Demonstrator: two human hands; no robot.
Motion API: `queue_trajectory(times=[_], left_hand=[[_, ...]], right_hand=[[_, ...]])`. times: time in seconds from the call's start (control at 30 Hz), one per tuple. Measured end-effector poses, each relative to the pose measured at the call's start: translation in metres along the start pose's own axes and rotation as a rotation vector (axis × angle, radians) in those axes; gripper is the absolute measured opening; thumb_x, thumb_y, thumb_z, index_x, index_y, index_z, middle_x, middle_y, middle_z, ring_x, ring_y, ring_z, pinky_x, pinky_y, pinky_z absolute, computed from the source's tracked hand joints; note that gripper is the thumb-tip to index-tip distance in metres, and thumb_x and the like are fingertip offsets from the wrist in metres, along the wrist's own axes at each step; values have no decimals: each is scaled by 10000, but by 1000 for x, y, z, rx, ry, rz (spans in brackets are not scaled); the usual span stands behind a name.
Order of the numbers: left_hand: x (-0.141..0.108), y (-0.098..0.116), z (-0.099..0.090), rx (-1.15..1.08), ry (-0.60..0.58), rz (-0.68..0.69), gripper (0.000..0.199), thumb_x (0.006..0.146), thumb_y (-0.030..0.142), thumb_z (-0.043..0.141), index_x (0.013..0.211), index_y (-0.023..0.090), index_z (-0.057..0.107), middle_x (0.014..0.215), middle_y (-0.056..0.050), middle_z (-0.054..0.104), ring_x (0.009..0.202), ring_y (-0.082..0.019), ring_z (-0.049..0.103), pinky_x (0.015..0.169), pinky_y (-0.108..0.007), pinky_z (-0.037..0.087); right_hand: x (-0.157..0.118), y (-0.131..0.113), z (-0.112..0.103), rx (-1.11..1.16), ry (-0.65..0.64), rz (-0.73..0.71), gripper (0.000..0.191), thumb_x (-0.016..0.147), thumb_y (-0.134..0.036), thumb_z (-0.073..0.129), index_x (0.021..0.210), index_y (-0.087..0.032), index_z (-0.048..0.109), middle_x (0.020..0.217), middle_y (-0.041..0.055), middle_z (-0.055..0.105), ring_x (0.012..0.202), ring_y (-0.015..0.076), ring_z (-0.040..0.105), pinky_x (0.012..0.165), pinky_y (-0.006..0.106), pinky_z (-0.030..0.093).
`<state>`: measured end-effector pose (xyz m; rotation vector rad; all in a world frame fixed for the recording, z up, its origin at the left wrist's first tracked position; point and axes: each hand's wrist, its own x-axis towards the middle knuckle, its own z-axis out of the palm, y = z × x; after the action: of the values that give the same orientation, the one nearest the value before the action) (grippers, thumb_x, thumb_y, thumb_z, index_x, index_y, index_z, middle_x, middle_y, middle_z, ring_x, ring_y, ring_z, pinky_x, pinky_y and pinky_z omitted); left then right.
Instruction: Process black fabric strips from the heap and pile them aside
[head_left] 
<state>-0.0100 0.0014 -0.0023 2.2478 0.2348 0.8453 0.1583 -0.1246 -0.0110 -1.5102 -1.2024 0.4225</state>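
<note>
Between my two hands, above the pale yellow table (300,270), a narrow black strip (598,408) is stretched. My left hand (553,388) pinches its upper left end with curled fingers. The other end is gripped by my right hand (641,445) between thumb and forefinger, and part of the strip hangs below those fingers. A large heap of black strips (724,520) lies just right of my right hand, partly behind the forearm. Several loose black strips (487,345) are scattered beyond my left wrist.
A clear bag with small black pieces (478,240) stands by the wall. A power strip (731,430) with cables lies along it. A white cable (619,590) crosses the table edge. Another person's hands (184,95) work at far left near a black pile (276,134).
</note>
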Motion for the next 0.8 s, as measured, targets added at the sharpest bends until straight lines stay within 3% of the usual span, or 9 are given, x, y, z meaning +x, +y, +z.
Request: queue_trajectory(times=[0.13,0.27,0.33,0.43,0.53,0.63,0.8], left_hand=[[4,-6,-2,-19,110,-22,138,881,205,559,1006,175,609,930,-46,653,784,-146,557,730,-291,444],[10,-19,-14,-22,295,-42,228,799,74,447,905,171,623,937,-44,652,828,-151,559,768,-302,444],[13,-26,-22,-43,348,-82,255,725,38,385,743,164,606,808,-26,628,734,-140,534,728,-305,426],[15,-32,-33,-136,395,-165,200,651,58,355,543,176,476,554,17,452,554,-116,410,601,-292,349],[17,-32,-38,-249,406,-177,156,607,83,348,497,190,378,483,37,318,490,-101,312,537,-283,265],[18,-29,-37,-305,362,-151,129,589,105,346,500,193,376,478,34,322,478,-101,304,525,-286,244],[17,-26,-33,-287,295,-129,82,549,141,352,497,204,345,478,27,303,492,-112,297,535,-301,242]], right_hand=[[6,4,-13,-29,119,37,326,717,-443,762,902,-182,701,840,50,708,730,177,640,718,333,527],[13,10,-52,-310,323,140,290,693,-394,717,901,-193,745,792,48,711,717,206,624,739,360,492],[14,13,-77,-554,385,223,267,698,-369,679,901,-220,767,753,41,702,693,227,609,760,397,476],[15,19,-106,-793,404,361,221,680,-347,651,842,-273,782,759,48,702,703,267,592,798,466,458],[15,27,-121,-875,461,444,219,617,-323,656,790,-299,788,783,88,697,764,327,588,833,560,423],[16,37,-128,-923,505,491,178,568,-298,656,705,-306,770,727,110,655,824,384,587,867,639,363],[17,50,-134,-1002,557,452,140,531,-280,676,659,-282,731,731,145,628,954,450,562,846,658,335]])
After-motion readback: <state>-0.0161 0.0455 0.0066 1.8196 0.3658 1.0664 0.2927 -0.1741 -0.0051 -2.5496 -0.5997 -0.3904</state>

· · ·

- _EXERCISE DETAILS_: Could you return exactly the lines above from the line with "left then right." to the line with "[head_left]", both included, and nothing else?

- _ANSWER SECTION_:
`<state>`: measured end-effector pose (xyz m; rotation vector rad; all in a world frame fixed for the recording, z up, its origin at the left wrist's first tracked position; point and axes: each hand's wrist, its own x-axis towards the middle knuckle, its own z-axis out of the palm, y = z × x; after the action: of the values that give the same orientation, the one nearest the value before the action) (grippers, thumb_x, thumb_y, thumb_z, index_x, index_y, index_z, middle_x, middle_y, middle_z, ring_x, ring_y, ring_z, pinky_x, pinky_y and pinky_z omitted); left then right.
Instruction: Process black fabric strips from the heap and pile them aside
[head_left] 

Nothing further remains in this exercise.